• **Task instructions**: When a line in the data below includes "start", pick it out and copy it.

• **Stored data**:
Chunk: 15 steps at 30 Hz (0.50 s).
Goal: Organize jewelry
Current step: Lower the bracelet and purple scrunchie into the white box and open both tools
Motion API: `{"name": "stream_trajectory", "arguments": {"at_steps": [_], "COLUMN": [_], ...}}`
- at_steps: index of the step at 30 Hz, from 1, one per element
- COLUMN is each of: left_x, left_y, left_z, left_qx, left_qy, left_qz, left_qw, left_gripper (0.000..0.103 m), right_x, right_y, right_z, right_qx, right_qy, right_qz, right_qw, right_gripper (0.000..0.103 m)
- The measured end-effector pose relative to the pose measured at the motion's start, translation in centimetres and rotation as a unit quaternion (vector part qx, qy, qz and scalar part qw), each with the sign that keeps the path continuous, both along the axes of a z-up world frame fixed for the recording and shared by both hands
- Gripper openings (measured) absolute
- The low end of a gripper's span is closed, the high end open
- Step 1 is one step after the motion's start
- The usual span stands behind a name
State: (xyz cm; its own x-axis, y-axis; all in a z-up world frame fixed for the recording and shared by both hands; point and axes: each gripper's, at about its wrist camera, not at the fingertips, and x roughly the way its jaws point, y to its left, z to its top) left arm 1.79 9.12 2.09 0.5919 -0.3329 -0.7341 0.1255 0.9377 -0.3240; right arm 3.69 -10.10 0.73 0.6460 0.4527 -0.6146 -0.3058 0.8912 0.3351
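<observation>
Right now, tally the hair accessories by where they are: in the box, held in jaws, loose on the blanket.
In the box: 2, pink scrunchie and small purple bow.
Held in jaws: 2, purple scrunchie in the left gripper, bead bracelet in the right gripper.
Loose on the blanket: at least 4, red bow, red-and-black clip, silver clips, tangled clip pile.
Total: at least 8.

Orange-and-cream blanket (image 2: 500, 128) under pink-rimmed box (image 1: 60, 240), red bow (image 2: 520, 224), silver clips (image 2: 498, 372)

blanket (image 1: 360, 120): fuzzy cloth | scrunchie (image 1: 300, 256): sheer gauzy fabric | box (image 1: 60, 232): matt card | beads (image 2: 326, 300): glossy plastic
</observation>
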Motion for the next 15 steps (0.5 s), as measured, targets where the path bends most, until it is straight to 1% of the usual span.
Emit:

• **Task result**:
- The measured end-effector pose relative to the pose measured at the motion's start, translation in centimetres and rotation as a unit quaternion (vector part qx, qy, qz and scalar part qw), each with the sign that keeps the path continuous, both along the axes of a z-up world frame fixed for the recording and shared by both hands
- Step 1 is one step after the motion's start

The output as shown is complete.